Background technology
Using supersonic combustion (super burn) punching engine as the Air-breathing hypersonic vehicle of power plant, for obtain compared with
Good performance, it is desirable that the hypersonic inlet as the capture of its air-flow, compression member has good self-starting ability, that is, works as
After the factor for causing air intake duct inoperative is eliminated, additional auxiliary starter measure is not needed to, air intake duct can also revert to starting
State (is restarted).However, free stream Mach number is too low, the angle of attack is excessive, the excessively high flight of air intake duct back-pressure and Manipulative Factors, all may be used
Air intake duct can be caused inoperative, seriously affect flight safety.The inoperative risk of air intake duct is met in flight test in order to reduce,
The self-starting ability of hypersonic inlet is detected in the wind tunnel experiment of ground, becomes an important wind tunnel experiment test skill
Art.
In view of hypersonic wind tunnel continuous difficulty for controllably changing free stream Mach number in a blowing experiment, usually exists
Under conditions of fixed free stream Mach number, air intake duct self-starting ability test experience is carried out.During the experiment of conventional hypersonic wind tunnel
Between it is longer, up to the second to tens of second-times, by actuation mechanisms such as traditional stepper motor, solenoid valves, carry out air intake duct from
Kinetic force test experience is relatively easy.There is scholar in conventional hypersonic wind tunnel, by the lip cover of mobile air intake duct, continuously change
Become the angle of attack of air intake duct, the choke plug cone of mobile air intake duct downstream simulation air intake duct back-pressure, in air intake duct downstream injection high pressure gas
The measures such as body segment stream first force air intake duct inoperative, then remove the inoperative factor of corresponding air intake duct, and air intake duct is recurred
It acts to assert foundation of the air intake duct with self-starting ability under similar conditions.

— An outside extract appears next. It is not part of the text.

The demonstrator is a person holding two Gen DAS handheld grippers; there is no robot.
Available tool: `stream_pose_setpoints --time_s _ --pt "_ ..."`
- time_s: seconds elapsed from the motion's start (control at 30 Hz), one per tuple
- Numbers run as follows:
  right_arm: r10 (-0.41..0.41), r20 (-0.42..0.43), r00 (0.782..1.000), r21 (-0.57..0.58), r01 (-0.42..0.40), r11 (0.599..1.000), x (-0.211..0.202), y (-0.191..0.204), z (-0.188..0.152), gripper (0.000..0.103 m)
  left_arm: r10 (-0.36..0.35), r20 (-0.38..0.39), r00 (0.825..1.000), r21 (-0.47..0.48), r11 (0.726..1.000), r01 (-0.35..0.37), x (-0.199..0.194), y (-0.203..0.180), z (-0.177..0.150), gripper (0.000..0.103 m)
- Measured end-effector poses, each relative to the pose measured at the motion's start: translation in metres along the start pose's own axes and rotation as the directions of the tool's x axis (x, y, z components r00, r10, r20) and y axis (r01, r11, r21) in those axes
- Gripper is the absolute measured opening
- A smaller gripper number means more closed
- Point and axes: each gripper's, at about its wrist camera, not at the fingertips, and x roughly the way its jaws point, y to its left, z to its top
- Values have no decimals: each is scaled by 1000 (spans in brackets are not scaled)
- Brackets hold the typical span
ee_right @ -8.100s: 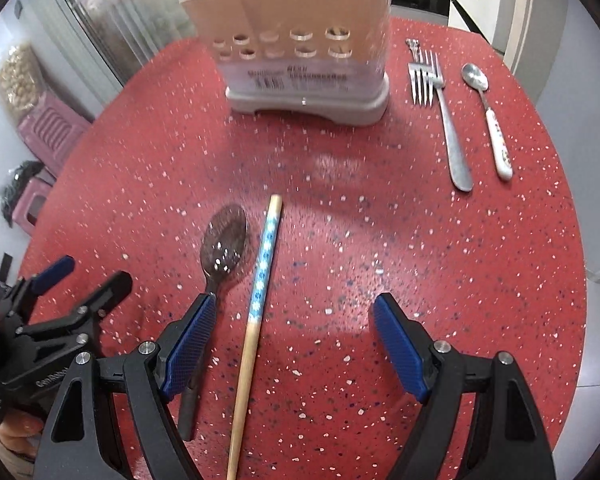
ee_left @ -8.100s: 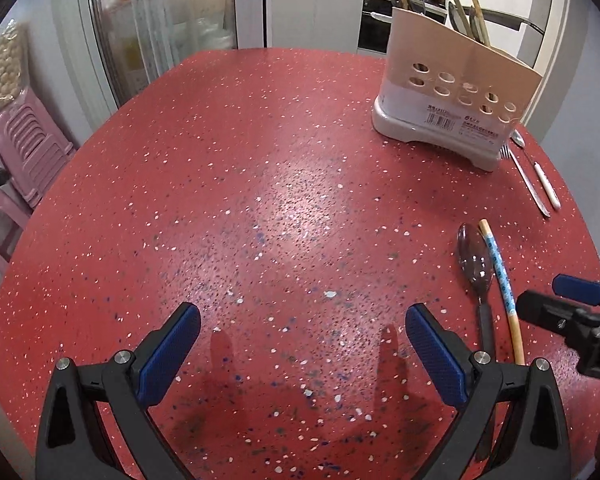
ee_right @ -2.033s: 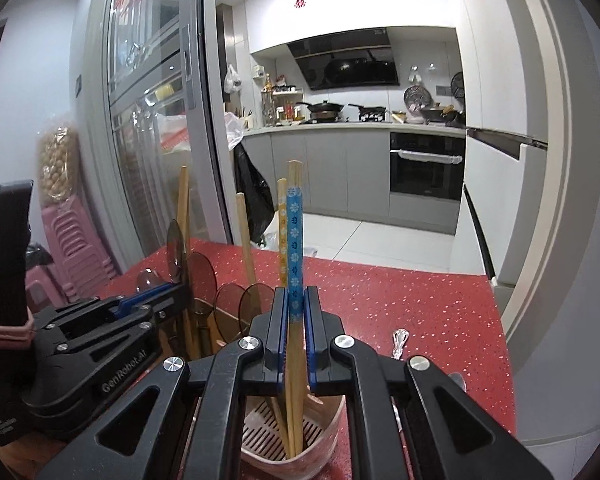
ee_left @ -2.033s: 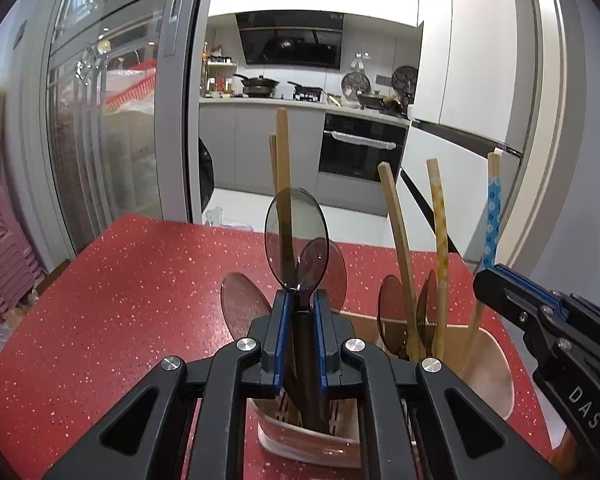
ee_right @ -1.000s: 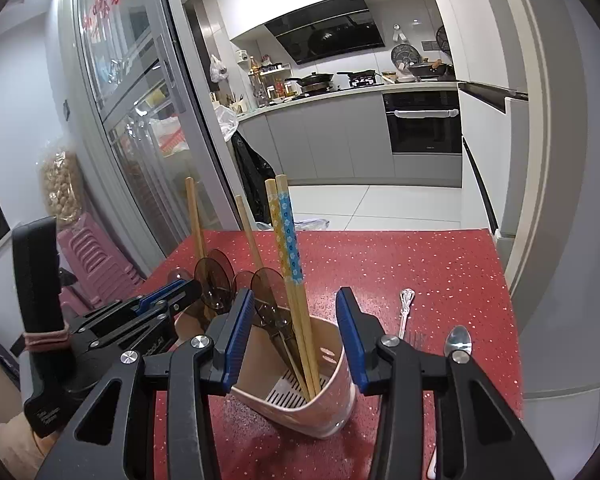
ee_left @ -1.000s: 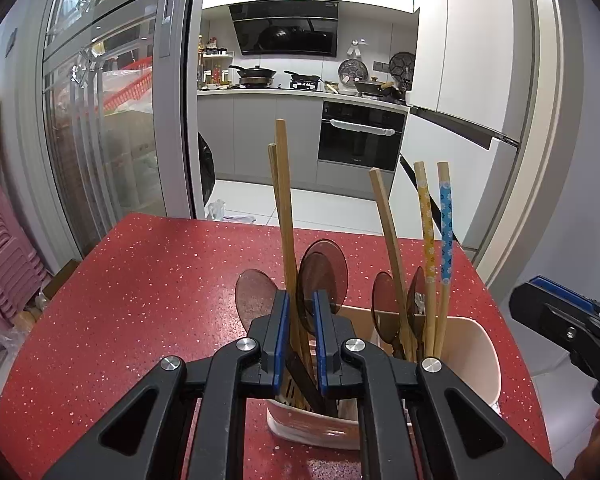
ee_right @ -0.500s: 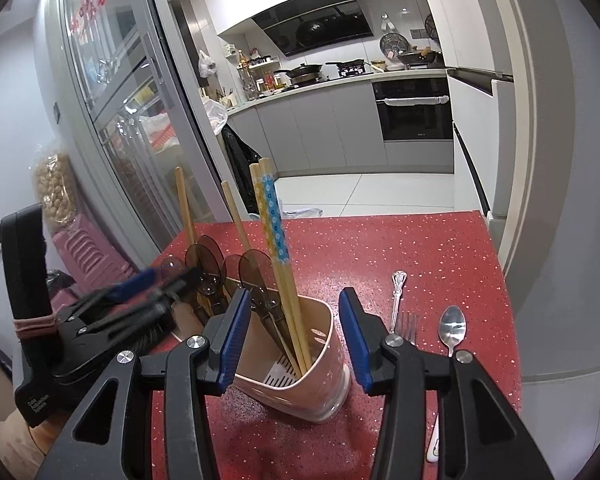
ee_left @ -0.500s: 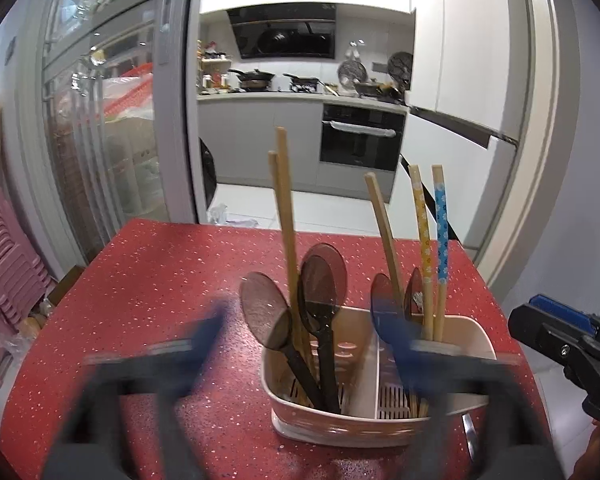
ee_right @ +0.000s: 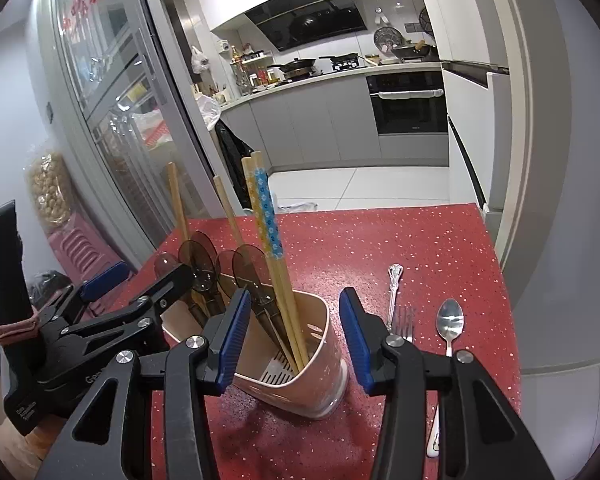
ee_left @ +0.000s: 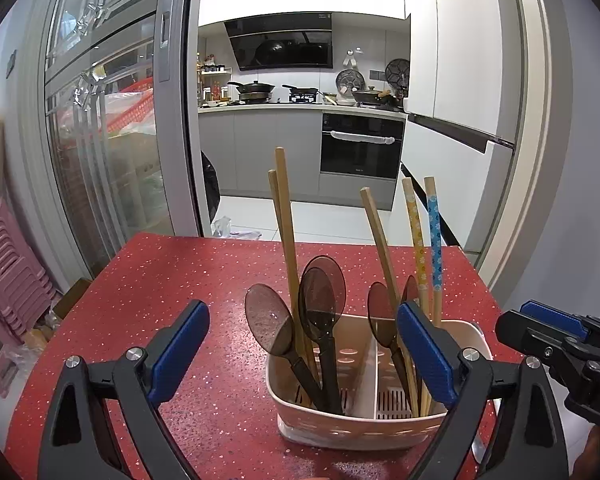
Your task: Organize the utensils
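Holder: pink utensil holder (ee_left: pixel 364 430) stands on the red speckled table (ee_left: pixel 172 280), two compartments.
Left compartment: dark spoons (ee_left: pixel 320 300) upright with plain wooden chopsticks (ee_left: pixel 286 216).
Right compartment: blue-patterned chopstick (ee_left: pixel 434 240) and yellow-patterned chopstick (ee_left: pixel 414 236) upright, more spoons beside them.
Left gripper (ee_left: pixel 302 354): jaws spread wide, nothing between the pads; a second ago they were clamped on a spoon handle, which now stands free in the holder.
Right gripper (ee_right: pixel 292 336): jaws apart, gripping nothing; opened slightly further than a second ago.
Loose items: fork (ee_right: pixel 396 296) and metal spoon (ee_right: pixel 450 326) lie on the table, right of the holder.
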Motion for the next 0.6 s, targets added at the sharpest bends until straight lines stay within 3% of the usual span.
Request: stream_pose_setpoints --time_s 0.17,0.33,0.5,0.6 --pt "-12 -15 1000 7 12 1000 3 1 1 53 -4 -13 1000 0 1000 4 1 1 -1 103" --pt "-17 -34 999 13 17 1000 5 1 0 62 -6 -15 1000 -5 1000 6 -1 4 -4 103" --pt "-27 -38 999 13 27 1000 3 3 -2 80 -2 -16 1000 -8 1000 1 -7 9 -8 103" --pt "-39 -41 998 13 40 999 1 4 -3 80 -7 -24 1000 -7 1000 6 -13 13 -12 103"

It is relatively low with its construction and operating cost using shock tunnel as the ground impulse type wing tunnel test apparatus of representative,
The method of operation is flexible, the advantages of can providing high-enthalpy flow for large scale air intake duct, is sent out in hypersonic aircraft research field
Wave important role.However, the experimental period of shock tunnel is of short duration, usually only millisecond is conventional superb to several ms magnitude
Air intake duct self-starting ability detection technique in velocity of sound wind-tunnel, can not directly " transplanting " applied to shock tunnel.Therefore, shock wave wind
Hole faces the challenge of air intake duct self-starting ability test experience method.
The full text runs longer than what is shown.